[INSTRUCTIONS TO FOLLOW]:
For this task, copy the data that follows exactly, keeping every character.
++++++++++
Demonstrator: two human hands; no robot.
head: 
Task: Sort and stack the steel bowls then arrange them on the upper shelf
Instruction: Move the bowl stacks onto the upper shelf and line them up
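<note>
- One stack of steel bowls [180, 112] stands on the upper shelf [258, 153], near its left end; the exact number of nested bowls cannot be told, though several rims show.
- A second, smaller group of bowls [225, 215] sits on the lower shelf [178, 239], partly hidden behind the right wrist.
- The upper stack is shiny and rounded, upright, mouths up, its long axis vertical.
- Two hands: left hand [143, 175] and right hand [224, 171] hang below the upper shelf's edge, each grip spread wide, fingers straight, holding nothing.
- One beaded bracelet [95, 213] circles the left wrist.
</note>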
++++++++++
[EXERCISE RESPONSE]:
Demonstrator: two human hands; no robot.
head: 
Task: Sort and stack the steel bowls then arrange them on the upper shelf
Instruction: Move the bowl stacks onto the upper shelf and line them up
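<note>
- One stack of steel bowls [180, 112] stands on the upper shelf [258, 153], near its left end; the exact number of nested bowls cannot be told, though several rims show.
- A second, smaller group of bowls [225, 215] sits on the lower shelf [178, 239], partly hidden behind the right wrist.
- The upper stack is shiny and rounded, upright, mouths up, its long axis vertical.
- Two hands: left hand [143, 175] and right hand [224, 171] hang below the upper shelf's edge, each grip spread wide, fingers straight, holding nothing.
- One beaded bracelet [95, 213] circles the left wrist.
</note>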

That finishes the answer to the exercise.